Out-degree using edge weights

Hi

How can I go about summing the outgoing edge weights for a node? For example, in the GATConv layer, given source node i, we have adjacent nodes \mathcal{N_{i}}. For j \in \mathcal{N_{i}}, we have the following:

\sum_{j \in \mathcal{N_{i}} } \alpha_{i,j} = 1

where \alpha_{i,j} is the attention that node i pays to node j. The GATConv layer computes the weighted sum of adjacent node features as:

graph.update_all(fn.u_mul_e('ft', 'a', 'm'), 
                         fn.sum('m', 'ft'))

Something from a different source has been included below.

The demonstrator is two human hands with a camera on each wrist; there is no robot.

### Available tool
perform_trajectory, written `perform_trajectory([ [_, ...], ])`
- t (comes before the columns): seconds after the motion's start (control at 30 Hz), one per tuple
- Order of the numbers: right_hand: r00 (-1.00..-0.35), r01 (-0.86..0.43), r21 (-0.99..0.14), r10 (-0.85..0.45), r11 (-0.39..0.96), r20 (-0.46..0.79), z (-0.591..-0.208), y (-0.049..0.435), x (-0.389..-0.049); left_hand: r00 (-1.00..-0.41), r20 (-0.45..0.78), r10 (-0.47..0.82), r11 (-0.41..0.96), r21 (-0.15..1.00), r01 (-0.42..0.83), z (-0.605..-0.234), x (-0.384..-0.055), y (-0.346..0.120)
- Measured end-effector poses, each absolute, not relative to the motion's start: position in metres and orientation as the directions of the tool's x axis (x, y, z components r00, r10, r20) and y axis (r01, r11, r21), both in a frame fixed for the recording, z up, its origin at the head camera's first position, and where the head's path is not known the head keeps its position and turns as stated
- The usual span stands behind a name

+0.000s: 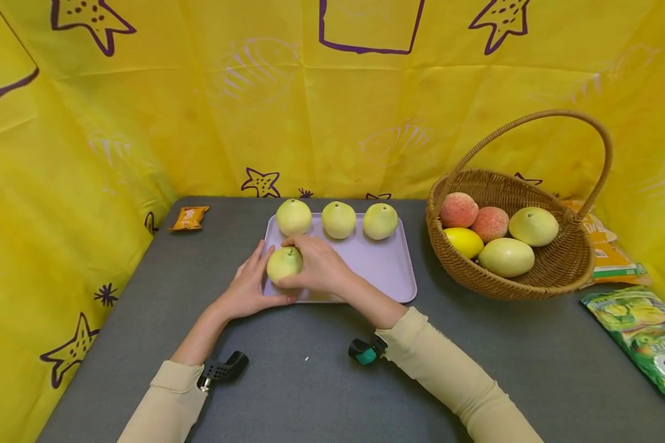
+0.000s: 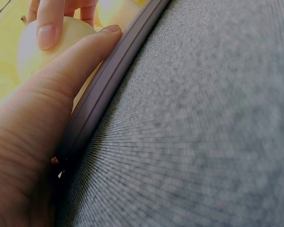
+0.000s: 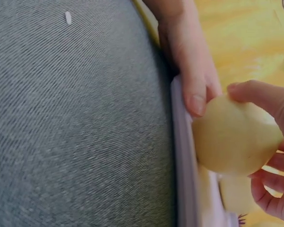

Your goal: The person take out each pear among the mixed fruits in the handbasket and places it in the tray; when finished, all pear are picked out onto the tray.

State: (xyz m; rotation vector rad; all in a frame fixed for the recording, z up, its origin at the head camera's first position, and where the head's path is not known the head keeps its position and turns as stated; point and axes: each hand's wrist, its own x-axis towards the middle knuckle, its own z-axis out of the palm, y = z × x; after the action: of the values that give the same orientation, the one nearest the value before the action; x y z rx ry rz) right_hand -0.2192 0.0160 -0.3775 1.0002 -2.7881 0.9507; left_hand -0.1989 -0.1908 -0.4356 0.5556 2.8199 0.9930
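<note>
My right hand (image 1: 318,264) grips a round, pale yellow-green pear (image 1: 282,266) over the front left of a lilac tray (image 1: 374,267), thumb on the near side and fingers over the far side. In the right wrist view the same pear (image 3: 236,137) sits between thumb and fingers. My left hand (image 1: 249,280) lies spread at the tray's front-left corner, its thumb (image 2: 61,71) stretched along the rim and close to the pear. Along the tray's back edge stand three more pears: left (image 1: 294,217), middle (image 1: 338,219) and right (image 1: 380,221).
To the right, a wicker basket (image 1: 573,258) with a tall handle holds peaches (image 1: 459,210), a yellow fruit (image 1: 463,242) and pale fruits (image 1: 506,257). An orange packet (image 1: 609,252) and a green bag (image 1: 637,326) lie beside it. A small orange packet (image 1: 189,218) lies at back left.
</note>
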Motion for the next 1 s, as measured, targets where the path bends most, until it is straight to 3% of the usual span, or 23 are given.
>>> perform_trajectory([
  [0.33, -0.799, -0.545, -0.628, -0.571, 0.555, 0.188, -0.392, 0.020, -0.220, -0.927, 0.053, 0.372, 0.705, 0.633, 0.319, -0.436, -0.200, -0.190],
  [1.0, -0.817, -0.483, -0.697, -0.559, 0.530, 0.140, -0.393, 0.030, -0.212, -0.924, 0.050, 0.379, 0.699, 0.638, 0.321, -0.437, -0.199, -0.191],
])
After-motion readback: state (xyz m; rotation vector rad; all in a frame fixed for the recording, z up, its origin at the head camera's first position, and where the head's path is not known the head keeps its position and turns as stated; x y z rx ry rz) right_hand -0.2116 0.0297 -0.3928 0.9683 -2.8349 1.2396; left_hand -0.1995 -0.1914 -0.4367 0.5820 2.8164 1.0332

We could compute the in-degree of attention weights as (which sums to 1 per node, by definition):

graph.update_all(fn.copy_e('a', 'm'), 
                         fn.sum('m', 'in_degree'))

How can I go about computing the out_degree?

\sum_{j \in \mathcal{N_{i}}} \alpha_{j,i}

I came up with this solution:

rev = dgl.reverse(graph)
rev.edata['a'] = graph.edata['a']
rev.update_all(fn.copy_e('a', 'm'), 
                         fn.sum('m', 'out_degree'))
graph.ndata['out_degree'] = rev.ndata['out_degree']

but is there a more conventional / efficient way for doing so?

k

I think your solution is right, we also expose the dgl.ops API to user:

which could simplify your code as:

import dgl.ops as ops
rev = dgl.reverse(graph)
out_degree = ops.copy_e_sum(rev, a)  # suppose a is the edge weight tensor.

I think introducing an extra direction/reverse argument in dgl.ops would make the code more concise:

out_degree = ops.copy_e_sum(graph, a, direction='vu')

@kristianeschenburg WDYT?

Hi @zihao

That seems reasonable – should I create a pull request to update the ops.copy_e_sum function?

k

Hi @kristianeschenburg I’ll create a PR and invite you to review.